In [1]:
import os
import sys
import pytorch_lightning as pl

base_dir = os.path.dirname(os.getcwd())
sys.path.append(base_dir)

from src.experiments import cGANCloudTOPtoRGB, Logger
from src.models import Unet, PatchGAN
from src.datasets import CloudTOPtoRGBDataset
from src.utils import load_yaml

# Session Setup

### Specify the session global variables 

In [2]:
# Path to configuration file
cfg_path = '../config/dummy.yaml'

# Path to experiment outputs directory
output_dir = 'sandbox/'

# Id of GPU on which computation will take place - if no GPU, will go on CPU by default
gpu_id = 0

# Global random seed to set for reproducibility
seed = 73

### Load experiment configuration file

Everything we need to setup the experiment is contained in this configuration file that we'll be using throughout this notebook

In [3]:
cfg = load_yaml(cfg_path)
# cfg

### Define logger to get some outputs during training

In [4]:
logger = Logger(save_dir=os.path.dirname(output_dir),
                name=os.path.basename(output_dir))
logger

<src.experiments.utils.loggers.Logger at 0x12de57438>

### Define an utility which will save model weights checkpoint for us

In [5]:
model_checkpoint = pl.callbacks.ModelCheckpoint(**cfg['model_checkpoint'])
model_checkpoint

<pytorch_lightning.callbacks.model_checkpoint.ModelCheckpoint at 0x12de57208>

### Finally, don't forget to seed the run

In [6]:
pl.seed_everything(seed)

73

# Experiment Setup

__Here we're going to define instance for the dataset, Unet and discriminator for the GANs training, and it's as simple as :__

In [4]:
generator = Unet.build(cfg['model']['generator'])
discriminator = PatchGAN.build(cfg['model']['discriminator'])
dataset = CloudTOPtoRGBDataset.build(cfg['dataset'])

In [8]:
# Run those if you want to look at what the models looks like
# print(generator)
# print(discriminator)

__Now let's encapsulate all these things into one single `experiment` instance that specifies how training should be performed__

In [9]:
experiment = cGANCloudTOPtoRGB(generator=generator,
                               discriminator=discriminator,
                               dataset=dataset,
                               split=list(cfg['dataset']['split'].values()),
                               optimizer_kwargs=cfg['optimizer'],
                               lr_scheduler_kwargs=cfg['lr_scheduler'],
                               dataloader_kwargs=cfg['dataset']['dataloader'],
                               supervision_weight_l1=cfg['experiment']['supervision_weight_l1'],
                               supervision_weight_ssim=cfg['experiment']['supervision_weight_ssim'],
                               seed=cfg['experiment']['seed'])

# Run Training

__This is the final step, we're going to feed our experiment to a `Trainer` that will run it__

In [10]:
trainer = pl.Trainer(logger=logger,
                     checkpoint_callback=model_checkpoint,
                     precision=cfg['experiment']['precision'],
                     max_epochs=cfg['experiment']['max_epochs'],
                     gpus=gpu_id)
trainer

GPU available: False, used: False
No environment variable for node rank defined. Set as 0.
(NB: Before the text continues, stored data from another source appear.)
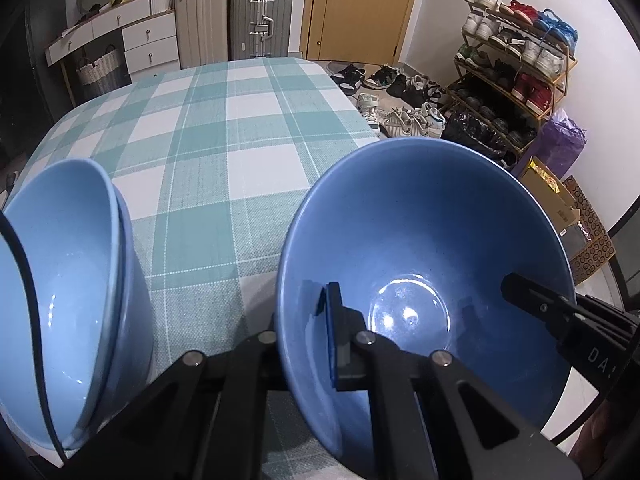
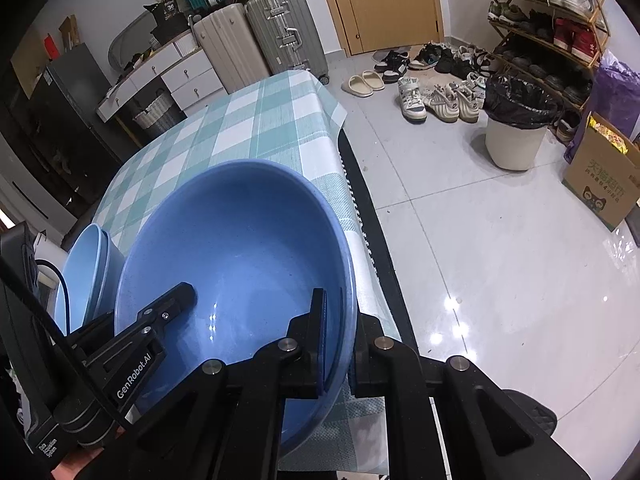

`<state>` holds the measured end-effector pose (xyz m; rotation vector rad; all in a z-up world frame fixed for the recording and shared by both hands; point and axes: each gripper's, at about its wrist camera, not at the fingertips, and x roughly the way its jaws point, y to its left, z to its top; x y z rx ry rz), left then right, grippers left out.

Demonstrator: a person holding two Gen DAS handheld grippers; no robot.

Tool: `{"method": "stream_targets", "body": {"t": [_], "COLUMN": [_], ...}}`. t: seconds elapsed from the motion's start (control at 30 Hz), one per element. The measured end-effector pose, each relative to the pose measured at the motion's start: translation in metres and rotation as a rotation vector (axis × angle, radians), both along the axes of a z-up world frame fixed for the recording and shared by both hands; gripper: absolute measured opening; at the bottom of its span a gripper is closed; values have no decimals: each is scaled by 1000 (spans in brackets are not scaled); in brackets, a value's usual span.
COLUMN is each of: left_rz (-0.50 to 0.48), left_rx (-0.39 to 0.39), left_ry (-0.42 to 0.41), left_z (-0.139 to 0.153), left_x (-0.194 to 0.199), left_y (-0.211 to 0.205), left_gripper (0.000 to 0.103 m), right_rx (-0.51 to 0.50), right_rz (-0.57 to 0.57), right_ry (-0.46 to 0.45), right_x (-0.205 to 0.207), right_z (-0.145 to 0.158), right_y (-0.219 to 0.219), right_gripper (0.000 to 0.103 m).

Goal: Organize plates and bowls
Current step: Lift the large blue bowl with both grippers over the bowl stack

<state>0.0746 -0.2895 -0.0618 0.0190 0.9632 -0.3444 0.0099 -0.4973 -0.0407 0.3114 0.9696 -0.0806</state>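
Observation:
A large blue bowl (image 1: 424, 248) sits tilted at the near right part of the checked table (image 1: 224, 128). My left gripper (image 1: 308, 336) is shut on its left rim, one finger inside and one outside. My right gripper (image 2: 340, 340) is shut on its right rim (image 2: 348, 280); its finger (image 1: 532, 292) shows in the left wrist view. The bowl (image 2: 240, 248) fills the right wrist view, where my left gripper's finger (image 2: 176, 300) reaches into it. Two stacked light-blue bowls (image 1: 68, 280) stand to the left, also in the right wrist view (image 2: 86, 264).
The table's right edge (image 2: 352, 184) drops to a tiled floor beside the big bowl. Beyond are a bin (image 2: 516, 128), a cardboard box (image 2: 604, 180), shoes and a shoe rack (image 1: 516, 64). Suitcases (image 1: 260, 16) and drawers stand behind the table.

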Motion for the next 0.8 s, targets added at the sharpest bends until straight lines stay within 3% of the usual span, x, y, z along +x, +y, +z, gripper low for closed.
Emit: {"method": "stream_targets", "body": {"t": [0.5,0.8], "left_rz": [-13,23], "left_rx": [-50,-91], "left_ry": [-102,-169], "left_z": [51,92], "left_x": [-25,-41], "left_y": [8,31], "left_gripper": [5,5], "right_rx": [-36,-70], "right_rz": [-39,-16], "right_ry": [-103,-181], "right_x": [-34,-50], "right_z": [51,96], "right_y": [9,27], "right_gripper": [8,8]}}
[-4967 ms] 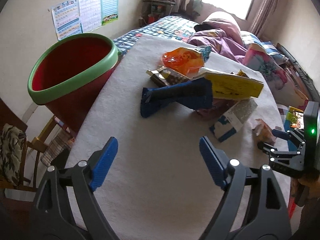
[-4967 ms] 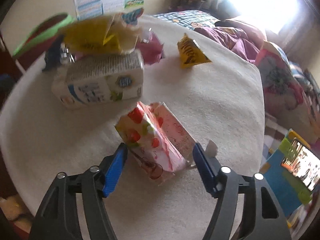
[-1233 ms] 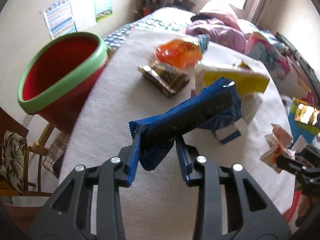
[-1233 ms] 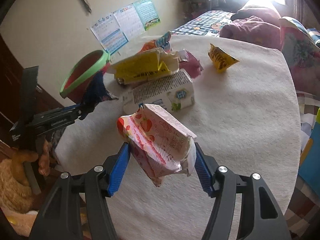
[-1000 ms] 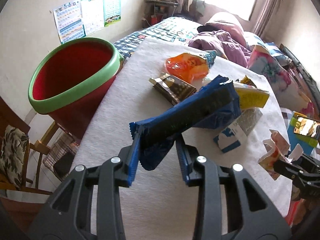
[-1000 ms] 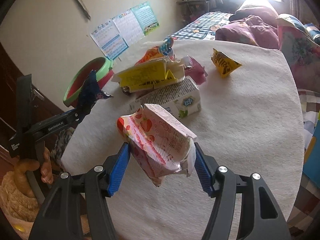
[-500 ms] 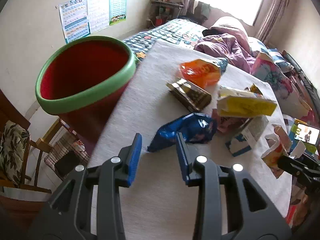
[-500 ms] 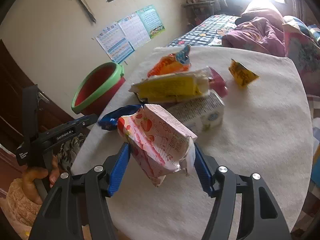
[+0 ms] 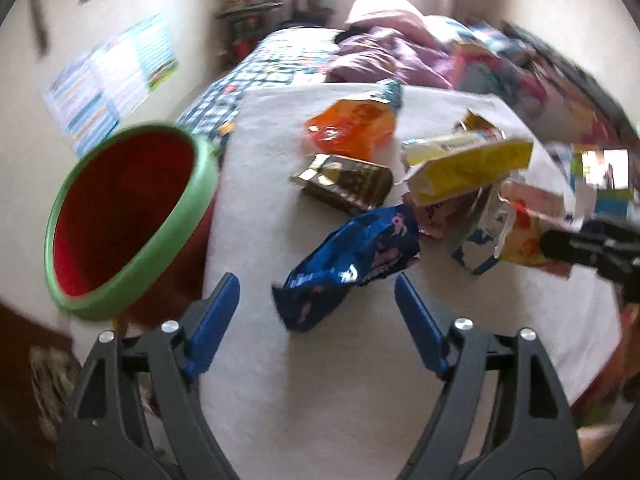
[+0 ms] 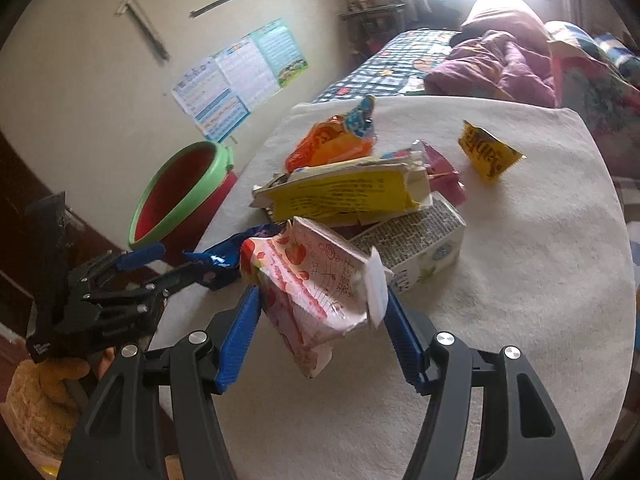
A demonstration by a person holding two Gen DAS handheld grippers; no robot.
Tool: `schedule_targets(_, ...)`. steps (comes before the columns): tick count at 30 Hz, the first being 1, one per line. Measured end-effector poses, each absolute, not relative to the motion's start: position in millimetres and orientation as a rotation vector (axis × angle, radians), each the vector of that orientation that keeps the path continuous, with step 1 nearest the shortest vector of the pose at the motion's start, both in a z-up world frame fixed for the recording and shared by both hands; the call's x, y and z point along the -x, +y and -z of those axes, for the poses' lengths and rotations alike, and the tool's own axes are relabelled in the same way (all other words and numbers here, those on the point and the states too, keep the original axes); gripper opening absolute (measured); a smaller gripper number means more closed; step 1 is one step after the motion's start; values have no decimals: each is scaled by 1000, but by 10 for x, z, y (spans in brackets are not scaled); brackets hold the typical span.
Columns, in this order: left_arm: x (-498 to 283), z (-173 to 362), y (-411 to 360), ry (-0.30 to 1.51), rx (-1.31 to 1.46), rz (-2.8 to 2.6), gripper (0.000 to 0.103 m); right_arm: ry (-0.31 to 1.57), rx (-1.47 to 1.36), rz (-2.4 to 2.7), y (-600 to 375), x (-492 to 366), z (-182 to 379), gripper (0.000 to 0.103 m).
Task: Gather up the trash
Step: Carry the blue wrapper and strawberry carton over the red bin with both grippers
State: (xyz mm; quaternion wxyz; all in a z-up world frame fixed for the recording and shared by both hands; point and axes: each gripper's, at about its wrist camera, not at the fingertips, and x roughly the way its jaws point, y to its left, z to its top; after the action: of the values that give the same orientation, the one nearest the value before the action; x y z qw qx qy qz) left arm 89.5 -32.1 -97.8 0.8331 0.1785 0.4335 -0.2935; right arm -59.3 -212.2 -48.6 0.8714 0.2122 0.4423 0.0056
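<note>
White cloth covers the table (image 9: pixel 256 208). Over its near edge, the left gripper (image 9: pixel 316 304) has just been spreading its jaws; the crumpled blue foil wrapper (image 9: pixel 352 260) lies loose between them. Right gripper (image 10: pixel 322 320) pinches a strawberry-print carton (image 10: pixel 312 280). Far left stands the green-rimmed red bin (image 9: pixel 120 220).

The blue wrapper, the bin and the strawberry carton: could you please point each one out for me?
blue wrapper (image 9: pixel 352 264), left wrist view, middle of the crumpled bag.
bin (image 9: pixel 132 276), left wrist view, on its green rim.
strawberry carton (image 10: pixel 316 284), right wrist view, on its printed side.
</note>
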Motion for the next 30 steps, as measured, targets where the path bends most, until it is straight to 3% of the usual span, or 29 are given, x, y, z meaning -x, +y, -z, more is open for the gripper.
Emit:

<pytorch_lightning.trainer.trainer.Trainer at 0x1295f9588>

__Execute training__

In [12]:
trainer.fit(experiment)


   | Name                                    | Type            | Params
------------------------------------------------------------------------
0  | model                                   | Unet            | 16 M  
1  | model.encoder                           | Encoder         | 11 M  
2  | model.encoder.encoding_layers           | Sequential      | 11 M  
3  | model.encoder.encoding_layers.0         | Conv2d          | 3 K   
4  | model.encoder.encoding_layers.0.conv    | Conv2d          | 3 K   
5  | model.encoder.encoding_layers.1         | Conv2d          | 131 K 
6  | model.encoder.encoding_layers.1.conv    | Conv2d          | 131 K 
7  | model.encoder.encoding_layers.1.bn      | BatchNorm2d     | 256   
8  | model.encoder.encoding_layers.1.relu    | PReLU           | 1     
9  | model.encoder.encoding_layers.2         | Conv2d          | 525 K 
10 | model.encoder.encoding_layers.2.conv    | Conv2d          | 524 K 
11 | model.encoder.encoding_layers.2.bn      | BatchNorm2d    

HBox(children=(FloatProgress(value=1.0, bar_style='info', description='Validation sanity check', layout=Layout…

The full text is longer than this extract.